和歌山県農林水産総合技術センター農業試験場・栽培部
[連絡先] 0736-64-2300
[部会名] 野菜・花き(野菜)
[専 門] 栽培
[対 象] 果菜類
[分 類] 指導
-
[背景・ねらい]
- 本県では、ミディ系トマトの房どり栽培に適する品種としてオランダから導入した “ファン・ゴッホ”を選定した。房どり栽培では各果房の全ての果実が着色するまでに時間を要するため、裂果や軟化等の障害果の発生、着果負担による生育、果実肥大への影響が問題となる。そこで、1果房着果数が生育、収量に及ぼす影響について検討を行った。
[成果の内容・特徴]
- 収穫日は着果数が1果増すごとに1日程度遅れる傾向にある(表1)。
- 1果房重は着果数が多いほど大きくなる(表1)。果実の大きさは放任で小さいが、着果数が5~8果では顕著な差は認められない(表2)。
- 3~4段では、各区とも1果房重が小さくなり、果実の大きさも若干小さくなる傾向が見られた(表1、2)。
- 裂果は7果で6.5%、放任で8.5%と多いが、5果、6果、8果では2%台である。軟化は7果以上で発生し、7果及び8果では1%未満、放任で7%である(表3)。
- 収穫終了後の生育調査では、5段摘心の場合、着果数が5~8果では放任に比べて生育に顕著な差は認められない(表4)。

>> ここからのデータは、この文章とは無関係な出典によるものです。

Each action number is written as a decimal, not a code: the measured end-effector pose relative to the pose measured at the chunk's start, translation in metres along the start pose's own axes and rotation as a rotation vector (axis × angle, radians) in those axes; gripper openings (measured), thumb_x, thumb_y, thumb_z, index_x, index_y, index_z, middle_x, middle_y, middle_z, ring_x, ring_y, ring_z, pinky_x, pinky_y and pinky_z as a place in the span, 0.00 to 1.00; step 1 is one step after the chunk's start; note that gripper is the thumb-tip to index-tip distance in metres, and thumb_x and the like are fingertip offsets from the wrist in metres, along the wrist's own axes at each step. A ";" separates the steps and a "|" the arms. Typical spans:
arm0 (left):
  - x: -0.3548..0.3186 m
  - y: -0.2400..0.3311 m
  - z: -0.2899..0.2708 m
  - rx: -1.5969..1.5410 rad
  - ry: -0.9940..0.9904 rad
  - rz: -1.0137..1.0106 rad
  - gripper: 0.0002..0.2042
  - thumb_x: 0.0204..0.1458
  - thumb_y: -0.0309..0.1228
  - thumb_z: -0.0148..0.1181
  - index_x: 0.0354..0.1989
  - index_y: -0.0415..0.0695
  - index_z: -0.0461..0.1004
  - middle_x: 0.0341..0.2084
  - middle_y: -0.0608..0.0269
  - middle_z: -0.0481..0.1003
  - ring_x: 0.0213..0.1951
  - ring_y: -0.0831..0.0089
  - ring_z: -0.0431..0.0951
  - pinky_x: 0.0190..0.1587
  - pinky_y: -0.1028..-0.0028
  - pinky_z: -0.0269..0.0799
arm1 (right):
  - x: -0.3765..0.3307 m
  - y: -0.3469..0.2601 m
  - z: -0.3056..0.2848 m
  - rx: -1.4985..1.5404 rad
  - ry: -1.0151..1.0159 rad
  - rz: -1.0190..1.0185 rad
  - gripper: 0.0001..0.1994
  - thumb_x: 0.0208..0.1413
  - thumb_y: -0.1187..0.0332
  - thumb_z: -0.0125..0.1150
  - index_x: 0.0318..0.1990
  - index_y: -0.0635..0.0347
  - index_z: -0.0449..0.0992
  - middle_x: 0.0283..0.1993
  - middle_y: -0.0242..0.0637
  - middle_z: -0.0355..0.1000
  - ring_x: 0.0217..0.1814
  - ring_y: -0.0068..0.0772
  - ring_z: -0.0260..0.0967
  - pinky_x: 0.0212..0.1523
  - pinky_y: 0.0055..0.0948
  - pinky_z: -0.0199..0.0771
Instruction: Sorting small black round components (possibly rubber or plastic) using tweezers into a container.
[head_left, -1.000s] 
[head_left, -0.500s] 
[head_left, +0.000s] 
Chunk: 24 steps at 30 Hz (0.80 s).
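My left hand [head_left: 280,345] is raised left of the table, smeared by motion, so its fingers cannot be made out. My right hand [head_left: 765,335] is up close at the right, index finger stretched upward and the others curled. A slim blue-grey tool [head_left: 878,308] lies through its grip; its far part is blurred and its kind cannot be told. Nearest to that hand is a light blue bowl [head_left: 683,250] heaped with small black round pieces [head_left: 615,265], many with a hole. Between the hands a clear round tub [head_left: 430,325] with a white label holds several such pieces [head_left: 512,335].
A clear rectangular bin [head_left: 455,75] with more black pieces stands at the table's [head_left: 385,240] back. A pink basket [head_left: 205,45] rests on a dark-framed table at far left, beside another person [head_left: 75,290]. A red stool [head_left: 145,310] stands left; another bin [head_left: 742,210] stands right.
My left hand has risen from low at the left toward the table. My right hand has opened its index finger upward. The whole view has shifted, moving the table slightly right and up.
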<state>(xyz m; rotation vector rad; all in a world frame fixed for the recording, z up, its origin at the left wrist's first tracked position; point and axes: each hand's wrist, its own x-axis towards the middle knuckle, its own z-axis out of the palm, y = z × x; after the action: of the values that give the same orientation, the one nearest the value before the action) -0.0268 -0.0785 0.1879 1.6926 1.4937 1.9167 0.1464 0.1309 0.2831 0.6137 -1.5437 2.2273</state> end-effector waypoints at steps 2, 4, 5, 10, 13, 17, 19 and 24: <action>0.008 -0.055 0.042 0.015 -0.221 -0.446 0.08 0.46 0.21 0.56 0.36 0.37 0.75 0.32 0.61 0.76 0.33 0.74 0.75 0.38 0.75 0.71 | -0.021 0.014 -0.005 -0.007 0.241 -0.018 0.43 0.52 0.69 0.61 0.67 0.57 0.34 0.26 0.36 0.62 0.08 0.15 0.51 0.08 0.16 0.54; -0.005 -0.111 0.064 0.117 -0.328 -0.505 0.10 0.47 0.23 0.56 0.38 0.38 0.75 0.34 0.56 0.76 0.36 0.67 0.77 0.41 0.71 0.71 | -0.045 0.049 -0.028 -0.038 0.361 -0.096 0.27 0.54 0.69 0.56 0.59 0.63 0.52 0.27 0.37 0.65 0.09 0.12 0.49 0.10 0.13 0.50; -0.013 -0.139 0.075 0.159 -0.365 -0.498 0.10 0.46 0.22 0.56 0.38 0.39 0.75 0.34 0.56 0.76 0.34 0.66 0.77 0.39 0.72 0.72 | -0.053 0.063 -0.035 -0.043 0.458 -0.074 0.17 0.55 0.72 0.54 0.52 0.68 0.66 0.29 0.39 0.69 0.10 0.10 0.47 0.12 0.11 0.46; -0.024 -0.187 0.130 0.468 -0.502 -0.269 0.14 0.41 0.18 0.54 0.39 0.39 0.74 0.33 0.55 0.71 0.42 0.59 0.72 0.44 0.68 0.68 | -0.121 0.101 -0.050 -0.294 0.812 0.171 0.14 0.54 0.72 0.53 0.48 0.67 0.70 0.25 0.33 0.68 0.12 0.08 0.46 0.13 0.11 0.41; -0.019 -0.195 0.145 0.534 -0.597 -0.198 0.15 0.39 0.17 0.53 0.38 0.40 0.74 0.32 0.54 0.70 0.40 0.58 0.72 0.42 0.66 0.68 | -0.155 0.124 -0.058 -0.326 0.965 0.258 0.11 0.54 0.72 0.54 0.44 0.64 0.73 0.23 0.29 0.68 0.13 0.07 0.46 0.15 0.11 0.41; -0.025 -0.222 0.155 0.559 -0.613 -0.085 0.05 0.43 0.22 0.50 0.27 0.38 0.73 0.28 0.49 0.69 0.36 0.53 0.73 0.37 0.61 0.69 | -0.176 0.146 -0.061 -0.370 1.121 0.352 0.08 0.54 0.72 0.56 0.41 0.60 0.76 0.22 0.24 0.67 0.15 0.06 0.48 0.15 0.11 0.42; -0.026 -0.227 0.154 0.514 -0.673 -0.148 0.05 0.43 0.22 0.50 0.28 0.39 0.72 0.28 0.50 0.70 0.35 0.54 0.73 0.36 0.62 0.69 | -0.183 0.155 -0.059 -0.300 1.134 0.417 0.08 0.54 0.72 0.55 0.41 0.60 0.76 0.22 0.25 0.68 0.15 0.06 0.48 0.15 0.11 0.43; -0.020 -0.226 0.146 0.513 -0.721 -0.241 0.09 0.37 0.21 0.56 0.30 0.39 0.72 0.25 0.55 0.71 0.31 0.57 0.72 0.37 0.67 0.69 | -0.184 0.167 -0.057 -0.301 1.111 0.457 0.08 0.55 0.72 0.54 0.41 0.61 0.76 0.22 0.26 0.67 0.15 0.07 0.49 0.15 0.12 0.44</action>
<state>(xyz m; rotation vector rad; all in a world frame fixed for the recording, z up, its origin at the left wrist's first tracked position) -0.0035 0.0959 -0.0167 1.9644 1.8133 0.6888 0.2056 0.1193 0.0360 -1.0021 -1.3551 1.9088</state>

- 果実糖度は、着果数が5~8果では9~10%で顕著な差は認められない(表4)。
- 以上の結果、半促成栽培で5段摘心の場合、着果数が5~8果では裂果や軟化等の障害果の発生率、生育に顕著な差が認めらず、1果房重は着果数が多いほど大きいため、8果に摘果するのが良い。
[成果の活用面・留意点]
- 8果の着果を確認後、残りの小果及び花は摘除する。
- 6月以降の高温期は裂果が多くなるため、かん水量等に注意する。
- 形の良い果房を収穫するためには草勢を安定させることが重要であるので、第1果房は確実に着果させる。
[その他]
研究課題名:新果菜類の育成と地域特産化
予算区分 :県単
研究期間 :平成11年(平成11~15年)
研究担当者:西岡晋作、神藤宏、松本隆男
発表論文等:ミディ系トマトの房どり栽培における着果数が収量・品質に及ぼす影響(第1報)、平成11年度園芸学会近畿支部滋賀大会、20、1999.